* [TASK OBJECTIVE] Look through the data below for the line with "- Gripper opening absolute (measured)" and the line with "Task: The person", then output those two and all lines in between, exactly as written.

* [PROVIDED DATA]
══════════

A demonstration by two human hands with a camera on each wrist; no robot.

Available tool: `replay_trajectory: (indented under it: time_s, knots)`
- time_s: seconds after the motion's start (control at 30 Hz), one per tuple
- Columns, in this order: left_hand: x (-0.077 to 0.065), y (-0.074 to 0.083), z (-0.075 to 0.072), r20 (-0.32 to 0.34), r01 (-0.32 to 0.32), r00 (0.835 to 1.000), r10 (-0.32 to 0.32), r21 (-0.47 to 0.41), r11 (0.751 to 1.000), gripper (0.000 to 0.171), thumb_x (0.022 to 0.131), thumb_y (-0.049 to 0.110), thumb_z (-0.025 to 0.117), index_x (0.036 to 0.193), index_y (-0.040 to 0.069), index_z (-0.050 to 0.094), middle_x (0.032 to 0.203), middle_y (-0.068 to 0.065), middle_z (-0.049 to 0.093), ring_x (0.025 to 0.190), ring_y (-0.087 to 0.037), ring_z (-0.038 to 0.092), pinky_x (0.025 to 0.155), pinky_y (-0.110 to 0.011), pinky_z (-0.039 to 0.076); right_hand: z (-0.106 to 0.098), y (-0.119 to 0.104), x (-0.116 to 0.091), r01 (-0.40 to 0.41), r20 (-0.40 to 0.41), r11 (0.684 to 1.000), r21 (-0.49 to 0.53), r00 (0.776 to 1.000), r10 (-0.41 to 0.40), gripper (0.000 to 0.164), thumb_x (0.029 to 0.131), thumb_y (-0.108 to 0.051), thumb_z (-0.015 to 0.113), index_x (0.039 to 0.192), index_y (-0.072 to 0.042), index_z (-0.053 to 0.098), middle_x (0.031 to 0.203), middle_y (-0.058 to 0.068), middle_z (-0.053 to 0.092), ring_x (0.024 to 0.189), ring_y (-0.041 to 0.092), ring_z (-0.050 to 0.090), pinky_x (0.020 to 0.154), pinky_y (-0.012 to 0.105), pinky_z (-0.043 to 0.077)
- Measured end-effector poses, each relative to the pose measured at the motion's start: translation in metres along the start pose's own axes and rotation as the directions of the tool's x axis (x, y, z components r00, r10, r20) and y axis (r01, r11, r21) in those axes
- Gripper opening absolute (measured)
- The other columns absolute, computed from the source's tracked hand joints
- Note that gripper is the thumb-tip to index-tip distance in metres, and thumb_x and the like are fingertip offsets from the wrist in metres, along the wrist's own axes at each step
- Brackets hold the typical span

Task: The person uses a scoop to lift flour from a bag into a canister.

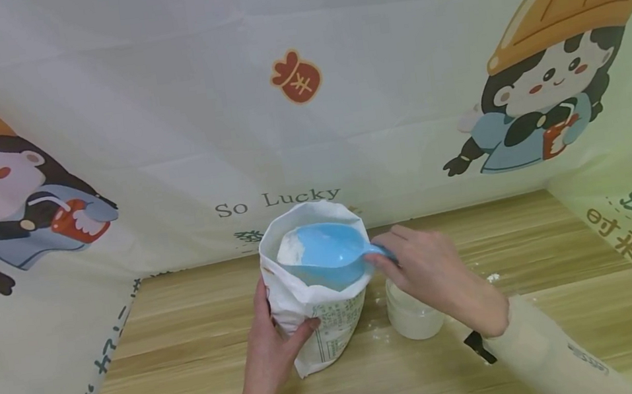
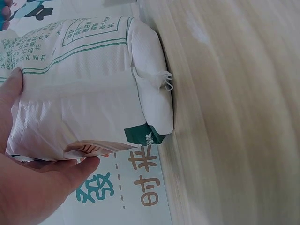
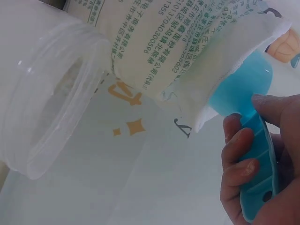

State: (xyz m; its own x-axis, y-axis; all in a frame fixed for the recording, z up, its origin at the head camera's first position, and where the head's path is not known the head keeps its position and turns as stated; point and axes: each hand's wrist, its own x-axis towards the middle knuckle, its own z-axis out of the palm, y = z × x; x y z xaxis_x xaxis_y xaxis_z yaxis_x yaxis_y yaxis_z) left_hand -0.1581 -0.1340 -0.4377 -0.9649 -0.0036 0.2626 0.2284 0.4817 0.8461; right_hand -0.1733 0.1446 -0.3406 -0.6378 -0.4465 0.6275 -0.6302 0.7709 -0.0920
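A white woven flour bag (image 1: 342, 327) with green print stands open at the top on the table. My left hand (image 1: 275, 345) grips its lower left side, the thumb across the front; in the left wrist view, thumb and fingers hold the bag (image 2: 89, 103). My right hand (image 1: 427, 269) holds a blue plastic scoop (image 1: 331, 245) by its handle. The scoop's bowl is at the bag's mouth, with white powder at its tip. In the right wrist view, fingers wrap the ribbed scoop handle (image 3: 258, 159). Below the right hand stands a clear jar (image 1: 416, 318), its mouth partly hidden.
The wood-grain table (image 1: 182, 367) has specks of white powder (image 1: 492, 277) to the jar's right. A small black object (image 1: 480, 347) shows beside the right sleeve. Printed cloth (image 1: 396, 80) walls the table at the back and both sides.
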Motion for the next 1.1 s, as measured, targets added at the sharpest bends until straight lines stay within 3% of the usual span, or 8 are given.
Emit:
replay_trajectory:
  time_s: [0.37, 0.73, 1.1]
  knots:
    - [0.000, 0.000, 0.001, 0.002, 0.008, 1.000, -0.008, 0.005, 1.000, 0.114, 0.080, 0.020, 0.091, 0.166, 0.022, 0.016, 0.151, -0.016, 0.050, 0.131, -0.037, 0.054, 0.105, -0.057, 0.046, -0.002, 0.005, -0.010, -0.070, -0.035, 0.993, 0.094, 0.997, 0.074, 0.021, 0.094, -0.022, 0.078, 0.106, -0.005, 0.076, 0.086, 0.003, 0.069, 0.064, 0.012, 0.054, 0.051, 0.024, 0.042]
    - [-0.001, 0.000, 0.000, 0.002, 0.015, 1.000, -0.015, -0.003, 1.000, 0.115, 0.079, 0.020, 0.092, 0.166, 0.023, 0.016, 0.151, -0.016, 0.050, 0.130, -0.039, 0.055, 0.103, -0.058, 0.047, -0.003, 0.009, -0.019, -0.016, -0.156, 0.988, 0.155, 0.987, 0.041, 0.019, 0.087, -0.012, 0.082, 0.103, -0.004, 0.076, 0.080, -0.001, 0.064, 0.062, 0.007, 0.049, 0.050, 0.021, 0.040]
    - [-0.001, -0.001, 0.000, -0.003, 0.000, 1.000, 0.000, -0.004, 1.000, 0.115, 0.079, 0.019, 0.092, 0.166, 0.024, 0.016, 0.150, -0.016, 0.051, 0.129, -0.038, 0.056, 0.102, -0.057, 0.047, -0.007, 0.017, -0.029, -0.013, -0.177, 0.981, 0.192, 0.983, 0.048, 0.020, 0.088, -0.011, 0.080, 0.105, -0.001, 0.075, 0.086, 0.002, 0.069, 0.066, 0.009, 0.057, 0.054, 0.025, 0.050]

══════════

* [SOLUTION TO THIS EXERCISE]
- Gripper opening absolute (measured)
- The other columns absolute, computed from the source's tracked hand joints
- Note that gripper is the thumb-tip to index-tip distance in metres, and thumb_x and the like are fingertip offsets from the wrist in metres, along the wrist's own axes at each step
- Brackets hold the typical span

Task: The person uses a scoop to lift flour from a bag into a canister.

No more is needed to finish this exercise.